Ceux qui ont eu l’occasion de circuler dans les rues de Kinshasa étaient ravis de constater le manque d’embouteillages, encore infernal à vivre la veille suite au retour en triomphe de Fally IPUPA. Ceux qui ont choisi de travailler que ce soit au bureau ou au marché, n’ont connu aucun problème majeur. Qui a gagné ce bras de fer ? Naturellement, le pouvoir et l’opposition tirent chacun le drap de son côté.
Mais quelles seront les probables conséquences de ce grand test de l’opposition ?
Ce matin à Kinshasa, l’ambiance était partagée à la suite de l’opération « ville morte » décrétée par l’opposition congolaise pour marquer son opposition à toute initiative visant la révision ou le changement de la Constitution. Entre adhésion politique et impératifs de survie économique, les habitants ont réagi de manière contrastée.
Dans plusieurs communes de la capitale, notamment à Gombe, Limete, Masina, Lemba et Ngaba, certains axes routiers affichaient un calme inhabituel dès les premières heures de la matinée.

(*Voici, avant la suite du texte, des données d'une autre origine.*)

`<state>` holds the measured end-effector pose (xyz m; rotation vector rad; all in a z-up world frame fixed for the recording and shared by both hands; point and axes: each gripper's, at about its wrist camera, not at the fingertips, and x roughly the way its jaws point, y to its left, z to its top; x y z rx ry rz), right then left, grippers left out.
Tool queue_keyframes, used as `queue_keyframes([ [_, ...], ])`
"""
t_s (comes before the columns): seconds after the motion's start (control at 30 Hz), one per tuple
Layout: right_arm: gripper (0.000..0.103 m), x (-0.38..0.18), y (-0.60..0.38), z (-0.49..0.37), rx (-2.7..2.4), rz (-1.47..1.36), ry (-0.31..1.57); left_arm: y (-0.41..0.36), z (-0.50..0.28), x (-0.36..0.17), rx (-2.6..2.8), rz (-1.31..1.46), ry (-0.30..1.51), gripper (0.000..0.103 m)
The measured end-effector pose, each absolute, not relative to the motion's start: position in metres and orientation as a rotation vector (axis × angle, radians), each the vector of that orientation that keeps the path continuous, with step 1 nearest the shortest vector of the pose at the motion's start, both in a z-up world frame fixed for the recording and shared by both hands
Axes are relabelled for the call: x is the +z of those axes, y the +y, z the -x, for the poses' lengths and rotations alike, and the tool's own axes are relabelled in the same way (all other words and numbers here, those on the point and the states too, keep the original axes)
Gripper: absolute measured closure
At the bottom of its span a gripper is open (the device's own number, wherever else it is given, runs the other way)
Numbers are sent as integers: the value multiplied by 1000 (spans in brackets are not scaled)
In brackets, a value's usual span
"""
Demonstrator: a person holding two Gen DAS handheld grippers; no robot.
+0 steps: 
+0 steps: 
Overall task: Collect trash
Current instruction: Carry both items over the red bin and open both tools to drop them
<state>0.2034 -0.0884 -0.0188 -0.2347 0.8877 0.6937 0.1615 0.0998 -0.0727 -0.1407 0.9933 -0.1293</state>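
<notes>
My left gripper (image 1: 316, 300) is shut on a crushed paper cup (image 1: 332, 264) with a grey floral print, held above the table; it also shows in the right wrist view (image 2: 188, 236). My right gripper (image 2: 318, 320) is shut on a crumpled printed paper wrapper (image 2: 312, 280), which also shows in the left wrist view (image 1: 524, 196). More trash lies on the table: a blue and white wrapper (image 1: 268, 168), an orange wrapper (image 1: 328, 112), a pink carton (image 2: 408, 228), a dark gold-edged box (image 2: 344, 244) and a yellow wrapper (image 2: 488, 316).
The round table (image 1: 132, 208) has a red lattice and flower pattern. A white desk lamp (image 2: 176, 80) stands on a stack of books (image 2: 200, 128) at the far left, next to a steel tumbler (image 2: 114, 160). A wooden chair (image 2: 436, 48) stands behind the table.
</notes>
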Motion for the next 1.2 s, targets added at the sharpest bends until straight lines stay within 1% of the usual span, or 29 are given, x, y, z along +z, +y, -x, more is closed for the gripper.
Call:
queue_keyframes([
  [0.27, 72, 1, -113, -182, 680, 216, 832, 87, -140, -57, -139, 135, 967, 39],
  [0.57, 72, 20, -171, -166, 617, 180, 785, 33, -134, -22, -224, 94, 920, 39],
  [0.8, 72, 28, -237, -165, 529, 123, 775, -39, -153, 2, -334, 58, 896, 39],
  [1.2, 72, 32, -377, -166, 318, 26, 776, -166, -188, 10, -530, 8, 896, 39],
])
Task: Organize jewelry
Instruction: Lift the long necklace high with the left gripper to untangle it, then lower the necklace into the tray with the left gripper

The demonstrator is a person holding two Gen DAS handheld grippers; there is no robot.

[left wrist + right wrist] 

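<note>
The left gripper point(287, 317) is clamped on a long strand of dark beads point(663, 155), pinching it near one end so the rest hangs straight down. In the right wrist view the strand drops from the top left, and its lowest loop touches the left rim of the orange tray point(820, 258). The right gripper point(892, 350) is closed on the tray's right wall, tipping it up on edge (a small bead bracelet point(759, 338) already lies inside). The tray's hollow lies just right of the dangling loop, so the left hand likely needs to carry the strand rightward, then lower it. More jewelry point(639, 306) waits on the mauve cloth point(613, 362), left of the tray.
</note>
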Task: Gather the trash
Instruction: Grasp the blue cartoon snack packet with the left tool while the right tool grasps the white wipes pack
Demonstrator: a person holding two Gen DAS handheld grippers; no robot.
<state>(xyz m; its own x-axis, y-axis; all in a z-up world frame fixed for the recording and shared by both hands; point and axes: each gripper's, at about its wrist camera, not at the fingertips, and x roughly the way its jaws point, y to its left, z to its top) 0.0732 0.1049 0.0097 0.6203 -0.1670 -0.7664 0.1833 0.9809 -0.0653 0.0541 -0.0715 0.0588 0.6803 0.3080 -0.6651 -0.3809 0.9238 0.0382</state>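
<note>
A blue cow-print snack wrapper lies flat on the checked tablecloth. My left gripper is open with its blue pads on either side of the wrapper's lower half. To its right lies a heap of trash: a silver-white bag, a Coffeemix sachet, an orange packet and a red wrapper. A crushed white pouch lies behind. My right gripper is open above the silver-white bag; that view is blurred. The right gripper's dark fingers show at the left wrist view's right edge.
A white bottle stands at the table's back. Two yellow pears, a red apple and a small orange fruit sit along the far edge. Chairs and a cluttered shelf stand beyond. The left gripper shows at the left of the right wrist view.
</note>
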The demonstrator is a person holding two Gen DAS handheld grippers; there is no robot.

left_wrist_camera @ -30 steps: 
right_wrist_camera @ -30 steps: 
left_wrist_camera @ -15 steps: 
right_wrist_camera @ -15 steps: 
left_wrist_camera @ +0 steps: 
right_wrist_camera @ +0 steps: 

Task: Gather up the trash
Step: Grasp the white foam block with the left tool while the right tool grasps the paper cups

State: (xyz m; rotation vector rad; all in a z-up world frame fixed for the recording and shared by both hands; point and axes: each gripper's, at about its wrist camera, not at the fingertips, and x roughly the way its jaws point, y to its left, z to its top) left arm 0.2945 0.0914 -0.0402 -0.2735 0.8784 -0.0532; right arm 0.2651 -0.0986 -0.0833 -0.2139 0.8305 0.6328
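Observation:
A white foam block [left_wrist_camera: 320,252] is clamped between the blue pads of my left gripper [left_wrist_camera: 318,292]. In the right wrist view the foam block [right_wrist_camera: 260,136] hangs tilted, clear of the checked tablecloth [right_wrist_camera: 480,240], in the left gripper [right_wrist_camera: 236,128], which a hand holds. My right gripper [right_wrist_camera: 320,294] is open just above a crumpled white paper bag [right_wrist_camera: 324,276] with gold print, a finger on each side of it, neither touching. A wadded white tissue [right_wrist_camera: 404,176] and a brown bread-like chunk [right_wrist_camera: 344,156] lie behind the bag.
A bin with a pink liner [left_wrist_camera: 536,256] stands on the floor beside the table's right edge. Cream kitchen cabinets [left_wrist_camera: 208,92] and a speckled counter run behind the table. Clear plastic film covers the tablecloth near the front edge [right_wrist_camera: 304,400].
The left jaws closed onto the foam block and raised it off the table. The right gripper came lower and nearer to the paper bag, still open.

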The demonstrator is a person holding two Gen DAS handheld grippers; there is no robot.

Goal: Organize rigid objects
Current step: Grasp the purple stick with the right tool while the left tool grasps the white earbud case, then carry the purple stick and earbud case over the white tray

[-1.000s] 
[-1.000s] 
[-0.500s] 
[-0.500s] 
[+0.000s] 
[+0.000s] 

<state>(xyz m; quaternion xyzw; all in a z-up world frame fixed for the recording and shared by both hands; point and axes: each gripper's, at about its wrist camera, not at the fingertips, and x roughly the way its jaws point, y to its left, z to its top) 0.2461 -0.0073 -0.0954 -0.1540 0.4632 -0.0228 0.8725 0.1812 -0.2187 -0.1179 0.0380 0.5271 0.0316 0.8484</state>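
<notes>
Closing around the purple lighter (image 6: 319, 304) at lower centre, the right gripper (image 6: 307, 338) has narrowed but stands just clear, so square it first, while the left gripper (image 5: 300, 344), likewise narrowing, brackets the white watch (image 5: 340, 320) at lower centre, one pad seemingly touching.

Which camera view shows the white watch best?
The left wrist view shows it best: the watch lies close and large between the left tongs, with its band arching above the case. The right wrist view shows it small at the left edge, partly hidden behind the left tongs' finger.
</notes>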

Plusieurs commerces sont restés fermés et la circulation des taxis et motos-taxis semblait réduite.
Toutefois, sur d’autres avenues, les activités se poursuivaient normalement. Répondant à l’appel des autorités invitant la population à circuler librement, de nombreux travailleurs du secteur informel ont choisi de maintenir leurs activités malgré un climat marqué par une certaine prudence.
Pour de nombreux Kinois, cette journée est vécue avec lassitude. Entre la baisse du pouvoir d’achat, la hausse du coût de la vie et les tensions politiques persistantes entre l’opposition et le pouvoir en place, certains habitants expriment leur fatigue face à une situation qui affecte leur quotidien.
Les vendeurs ambulants, les commerçantes des marchés, les chauffeurs de taxi et les motocyclistes redoutent particulièrement les conséquences économiques d’une telle mobilisation, synonyme pour eux de recettes réduites et d’incertitudes financières.
À ce stade, aucun incident majeur n’a été signalé par les autorités urbaines. Malgré une activité économique ralentie dans certains secteurs, la situation demeure globalement calme. Beaucoup d’habitants continuent néanmoins de faire preuve de prudence en attendant l’évolution de la journée et les éventuelles réactions des différents acteurs politiques.